# What type of appy is this?



## TexasBlaze (Oct 4, 2010)

Sorrel Snowcap


----------



## Peppy Barrel Racing (Aug 16, 2011)

Looks like a dark sorrel snowcap appy probably also has varnish roan. Very cute!
_Posted via Mobile Device_


----------



## Cacowgirl (Feb 19, 2011)

Very nice looking Appy! Congradulations.


----------



## Faceman (Nov 29, 2007)

The appy appears to be a snowcap to me as well. Hard to tell from just the one picture, but why does no one think the appy is a bay?


----------



## Peppy Barrel Racing (Aug 16, 2011)

No black points its not bay
_Posted via Mobile Device_


----------



## TexasBlaze (Oct 4, 2010)

Face, if you look at his legs they are sorrel all the way down. On a bay they would be black. This horse is just a sorrel/chestnut with a darker red mane.

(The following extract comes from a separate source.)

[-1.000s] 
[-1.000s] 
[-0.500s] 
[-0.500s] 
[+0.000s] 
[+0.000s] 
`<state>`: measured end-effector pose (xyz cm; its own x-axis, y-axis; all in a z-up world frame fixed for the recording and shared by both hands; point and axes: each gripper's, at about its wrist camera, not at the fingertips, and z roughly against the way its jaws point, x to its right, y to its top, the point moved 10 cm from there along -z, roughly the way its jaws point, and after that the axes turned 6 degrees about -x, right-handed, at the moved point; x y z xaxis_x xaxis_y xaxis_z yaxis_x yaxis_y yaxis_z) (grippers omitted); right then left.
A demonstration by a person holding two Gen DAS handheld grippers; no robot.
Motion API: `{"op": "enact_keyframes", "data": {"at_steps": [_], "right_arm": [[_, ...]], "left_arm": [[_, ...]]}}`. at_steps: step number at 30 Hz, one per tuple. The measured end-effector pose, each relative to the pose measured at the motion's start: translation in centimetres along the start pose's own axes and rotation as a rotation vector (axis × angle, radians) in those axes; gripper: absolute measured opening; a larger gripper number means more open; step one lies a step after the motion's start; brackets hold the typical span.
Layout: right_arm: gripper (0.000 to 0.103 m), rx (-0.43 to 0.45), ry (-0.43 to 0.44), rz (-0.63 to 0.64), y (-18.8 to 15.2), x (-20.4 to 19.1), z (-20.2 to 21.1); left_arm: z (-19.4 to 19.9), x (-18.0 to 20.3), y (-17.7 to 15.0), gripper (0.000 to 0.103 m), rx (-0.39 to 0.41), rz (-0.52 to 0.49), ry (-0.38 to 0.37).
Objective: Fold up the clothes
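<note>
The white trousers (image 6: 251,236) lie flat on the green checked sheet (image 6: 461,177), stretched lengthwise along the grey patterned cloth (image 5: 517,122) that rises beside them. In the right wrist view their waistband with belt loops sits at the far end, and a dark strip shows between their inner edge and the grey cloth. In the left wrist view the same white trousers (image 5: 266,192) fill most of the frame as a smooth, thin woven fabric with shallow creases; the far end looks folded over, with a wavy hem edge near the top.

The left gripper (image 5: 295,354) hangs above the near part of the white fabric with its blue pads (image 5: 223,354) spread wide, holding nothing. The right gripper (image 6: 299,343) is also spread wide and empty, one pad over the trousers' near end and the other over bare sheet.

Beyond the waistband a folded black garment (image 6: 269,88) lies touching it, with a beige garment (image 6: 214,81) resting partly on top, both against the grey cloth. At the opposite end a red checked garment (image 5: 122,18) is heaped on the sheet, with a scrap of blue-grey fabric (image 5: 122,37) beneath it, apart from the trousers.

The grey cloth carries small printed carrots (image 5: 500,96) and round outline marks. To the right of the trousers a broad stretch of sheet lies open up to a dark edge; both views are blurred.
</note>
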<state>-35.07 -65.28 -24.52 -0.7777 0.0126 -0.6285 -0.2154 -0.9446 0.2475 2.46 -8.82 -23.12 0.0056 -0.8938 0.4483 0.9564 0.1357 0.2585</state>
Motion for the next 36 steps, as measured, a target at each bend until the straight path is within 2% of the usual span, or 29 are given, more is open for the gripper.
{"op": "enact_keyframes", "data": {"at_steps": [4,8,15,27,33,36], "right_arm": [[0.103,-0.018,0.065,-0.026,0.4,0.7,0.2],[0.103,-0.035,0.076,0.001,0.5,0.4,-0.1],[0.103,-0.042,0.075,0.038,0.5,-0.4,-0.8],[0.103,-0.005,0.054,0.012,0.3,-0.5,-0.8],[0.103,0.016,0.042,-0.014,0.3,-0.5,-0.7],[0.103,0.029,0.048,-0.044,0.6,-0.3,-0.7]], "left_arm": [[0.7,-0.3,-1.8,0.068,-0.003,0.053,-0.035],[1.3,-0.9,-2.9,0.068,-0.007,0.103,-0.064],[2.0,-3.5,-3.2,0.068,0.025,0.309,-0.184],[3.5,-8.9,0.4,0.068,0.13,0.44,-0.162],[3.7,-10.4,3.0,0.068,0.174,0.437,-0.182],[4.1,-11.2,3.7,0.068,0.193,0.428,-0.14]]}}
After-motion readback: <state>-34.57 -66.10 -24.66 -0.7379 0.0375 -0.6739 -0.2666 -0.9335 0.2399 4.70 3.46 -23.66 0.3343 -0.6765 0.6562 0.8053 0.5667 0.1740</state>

So dark that in a picture thats as difficult to see as this one that you cannot rely on it to be certain of the color. You have to look at the points. Which are the legs, the nose, the ears.


----------



## Kilokitty (Dec 2, 2012)

The funny thing is, the horse actually has a black mane but no points on it's legs. And it is a beautiful appaloosa, however, it's 1/2 spanish mustang, so unfortunately, unregistered. I'll look into getting better pics.


----------



## Peppy Barrel Racing (Aug 16, 2011)

Kilokitty said:


> The funny thing is, the horse actually has a black mane but no points on it's legs. And it is a beautiful appaloosa, however, it's 1/2 spanish mustang, so unfortunately, unregistered. I'll look into getting better pics.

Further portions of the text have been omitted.